◆ Aim of the task
When you reach the line containing "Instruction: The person" in the entries below, repeat it and each line after it exactly until the entries end.

(Stored entries)
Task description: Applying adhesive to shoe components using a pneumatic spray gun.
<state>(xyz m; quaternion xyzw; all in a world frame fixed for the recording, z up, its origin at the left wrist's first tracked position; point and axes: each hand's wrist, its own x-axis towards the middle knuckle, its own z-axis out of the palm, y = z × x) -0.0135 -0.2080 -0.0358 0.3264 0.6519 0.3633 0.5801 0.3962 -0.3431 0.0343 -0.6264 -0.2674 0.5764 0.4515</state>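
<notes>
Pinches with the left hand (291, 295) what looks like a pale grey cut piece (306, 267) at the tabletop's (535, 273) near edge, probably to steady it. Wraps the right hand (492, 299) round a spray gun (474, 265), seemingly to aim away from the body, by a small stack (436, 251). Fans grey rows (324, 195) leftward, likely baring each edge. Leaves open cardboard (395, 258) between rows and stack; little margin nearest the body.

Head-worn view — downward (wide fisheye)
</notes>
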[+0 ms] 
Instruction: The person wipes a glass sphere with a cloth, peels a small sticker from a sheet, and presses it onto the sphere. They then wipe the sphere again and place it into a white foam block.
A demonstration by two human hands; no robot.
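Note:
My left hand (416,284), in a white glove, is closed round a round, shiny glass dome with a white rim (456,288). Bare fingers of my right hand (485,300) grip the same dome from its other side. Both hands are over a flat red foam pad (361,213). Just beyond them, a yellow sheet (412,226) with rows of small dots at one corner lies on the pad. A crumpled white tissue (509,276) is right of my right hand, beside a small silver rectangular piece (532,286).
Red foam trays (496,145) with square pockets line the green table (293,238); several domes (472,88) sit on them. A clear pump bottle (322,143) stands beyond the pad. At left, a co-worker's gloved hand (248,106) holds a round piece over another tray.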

◆ Final answer
Instruction: The person wipes a glass sphere with a cloth, peels a small sticker from a sheet, and presses it onto the sphere. They then wipe the sphere again and place it into a white foam block.
A demonstration by two human hands; no robot.
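Note:
My left hand (416,284), in a white glove, is closed round a round, shiny glass dome with a white rim (456,288). Bare fingers of my right hand (485,300) grip the same dome from its other side. Both hands are over a flat red foam pad (361,213). Just beyond them, a yellow sheet (412,226) with rows of small dots at one corner lies on the pad. A crumpled white tissue (509,276) is right of my right hand, beside a small silver rectangular piece (532,286).
Red foam trays (496,145) with square pockets line the green table (293,238); several domes (472,88) sit on them. A clear pump bottle (322,143) stands beyond the pad. At left, a co-worker's gloved hand (248,106) holds a round piece over another tray.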

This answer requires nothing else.